Exercise requirements -> Exactly as written, set down every entry once more.
········
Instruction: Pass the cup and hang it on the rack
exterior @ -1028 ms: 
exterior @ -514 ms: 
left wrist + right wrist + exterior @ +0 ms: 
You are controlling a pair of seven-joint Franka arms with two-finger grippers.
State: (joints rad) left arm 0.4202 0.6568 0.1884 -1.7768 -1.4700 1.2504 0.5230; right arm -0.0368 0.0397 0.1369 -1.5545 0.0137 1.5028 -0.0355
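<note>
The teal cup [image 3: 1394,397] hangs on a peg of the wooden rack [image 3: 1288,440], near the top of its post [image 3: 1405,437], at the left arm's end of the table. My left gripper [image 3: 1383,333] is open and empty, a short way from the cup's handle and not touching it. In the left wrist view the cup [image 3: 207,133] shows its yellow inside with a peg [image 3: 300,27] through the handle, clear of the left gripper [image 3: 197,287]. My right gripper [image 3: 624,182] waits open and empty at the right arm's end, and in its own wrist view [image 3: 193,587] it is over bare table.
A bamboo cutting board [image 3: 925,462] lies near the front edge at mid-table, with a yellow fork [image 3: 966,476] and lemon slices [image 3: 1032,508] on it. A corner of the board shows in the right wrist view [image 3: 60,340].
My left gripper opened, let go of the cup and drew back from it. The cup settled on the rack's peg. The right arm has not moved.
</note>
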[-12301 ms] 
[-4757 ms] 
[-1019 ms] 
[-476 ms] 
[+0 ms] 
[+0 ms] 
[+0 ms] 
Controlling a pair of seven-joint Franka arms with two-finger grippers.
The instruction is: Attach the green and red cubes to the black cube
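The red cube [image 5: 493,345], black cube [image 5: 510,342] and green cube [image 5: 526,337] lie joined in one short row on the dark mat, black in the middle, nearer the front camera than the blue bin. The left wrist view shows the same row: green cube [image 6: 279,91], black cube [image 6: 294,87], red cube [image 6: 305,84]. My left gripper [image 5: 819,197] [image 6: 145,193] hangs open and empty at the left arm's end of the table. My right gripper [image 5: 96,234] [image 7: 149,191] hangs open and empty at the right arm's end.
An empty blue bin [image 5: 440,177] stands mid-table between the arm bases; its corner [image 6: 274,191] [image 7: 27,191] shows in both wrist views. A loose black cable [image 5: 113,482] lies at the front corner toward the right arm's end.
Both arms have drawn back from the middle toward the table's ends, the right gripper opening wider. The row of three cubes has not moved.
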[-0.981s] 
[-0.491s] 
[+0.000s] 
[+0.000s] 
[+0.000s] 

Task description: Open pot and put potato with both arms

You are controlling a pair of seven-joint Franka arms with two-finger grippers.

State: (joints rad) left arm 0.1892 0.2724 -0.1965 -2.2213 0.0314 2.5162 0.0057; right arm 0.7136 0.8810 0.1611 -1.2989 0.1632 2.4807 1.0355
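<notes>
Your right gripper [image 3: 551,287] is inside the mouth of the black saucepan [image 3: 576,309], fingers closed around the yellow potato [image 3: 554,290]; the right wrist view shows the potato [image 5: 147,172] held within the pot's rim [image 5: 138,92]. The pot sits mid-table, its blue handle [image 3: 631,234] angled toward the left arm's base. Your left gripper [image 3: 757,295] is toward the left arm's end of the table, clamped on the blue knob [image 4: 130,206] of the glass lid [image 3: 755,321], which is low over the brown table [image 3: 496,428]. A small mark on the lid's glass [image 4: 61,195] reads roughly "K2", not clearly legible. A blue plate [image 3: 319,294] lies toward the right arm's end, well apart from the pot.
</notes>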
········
Answer to this problem ->
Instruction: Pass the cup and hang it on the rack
exterior @ -1028 ms: 
exterior @ -514 ms: 
left wrist + right wrist + exterior @ +0 ms: 
You are controlling a pair of seven-joint Franka arms with two-finger grippers.
State: (joints rad) left arm 0.4202 0.6568 0.1884 -1.7768 -1.4700 1.2504 0.5230; right arm -0.0368 0.0397 0.1369 -1.5545 0.0137 1.5028 -0.0355
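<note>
The teal cup [image 3: 1394,397] hangs on a peg of the wooden rack [image 3: 1288,440], near the top of its post [image 3: 1405,437], at the left arm's end of the table. My left gripper [image 3: 1383,333] is open and empty, a short way from the cup's handle and not touching it. In the left wrist view the cup [image 3: 207,133] shows its yellow inside with a peg [image 3: 300,27] through the handle, clear of the left gripper [image 3: 197,287]. My right gripper [image 3: 624,182] waits open and empty at the right arm's end, and in its own wrist view [image 3: 193,587] it is over bare table.
A bamboo cutting board [image 3: 925,462] lies near the front edge at mid-table, with a yellow fork [image 3: 966,476] and lemon slices [image 3: 1032,508] on it. A corner of the board shows in the right wrist view [image 3: 60,340].
My left gripper opened, let go of the cup and drew back from it. The cup settled on the rack's peg. The right arm has not moved.
</note>
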[-12301 ms] 
[-4757 ms] 
[-1019 ms] 
[-476 ms] 
[+0 ms] 
[+0 ms] 
[+0 ms] 
Controlling a pair of seven-joint Franka arms with two-finger grippers.
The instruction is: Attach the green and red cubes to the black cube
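The red cube [image 5: 493,345], black cube [image 5: 510,342] and green cube [image 5: 526,337] lie joined in one short row on the dark mat, black in the middle, nearer the front camera than the blue bin. The left wrist view shows the same row: green cube [image 6: 279,91], black cube [image 6: 294,87], red cube [image 6: 305,84]. My left gripper [image 5: 819,197] [image 6: 145,193] hangs open and empty at the left arm's end of the table. My right gripper [image 5: 96,234] [image 7: 149,191] hangs open and empty at the right arm's end.
An empty blue bin [image 5: 440,177] stands mid-table between the arm bases; its corner [image 6: 274,191] [image 7: 27,191] shows in both wrist views. A loose black cable [image 5: 113,482] lies at the front corner toward the right arm's end.
Both arms have drawn back from the middle toward the table's ends, the right gripper opening wider. The row of three cubes has not moved.
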[-0.981s] 
[-0.491s] 
[+0.000s] 
[+0.000s] 
[+0.000s] 

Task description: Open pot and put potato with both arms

You are controlling a pair of seven-joint Franka arms with two-finger grippers.

State: (joints rad) left arm 0.1892 0.2724 -0.1965 -2.2213 0.0314 2.5162 0.0057; right arm 0.7136 0.8810 0.1611 -1.2989 0.1632 2.4807 1.0355
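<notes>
Your right gripper [image 3: 551,287] is inside the mouth of the black saucepan [image 3: 576,309], fingers closed around the yellow potato [image 3: 554,290]; the right wrist view shows the potato [image 5: 147,172] held within the pot's rim [image 5: 138,92]. The pot sits mid-table, its blue handle [image 3: 631,234] angled toward the left arm's base. Your left gripper [image 3: 757,295] is toward the left arm's end of the table, clamped on the blue knob [image 4: 130,206] of the glass lid [image 3: 755,321], which is low over the brown table [image 3: 496,428]. A small mark on the lid's glass [image 4: 61,195] reads roughly "K2", not clearly legible. A blue plate [image 3: 319,294] lies toward the right arm's end, well apart from the pot.
</notes>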

The full answer has now been given.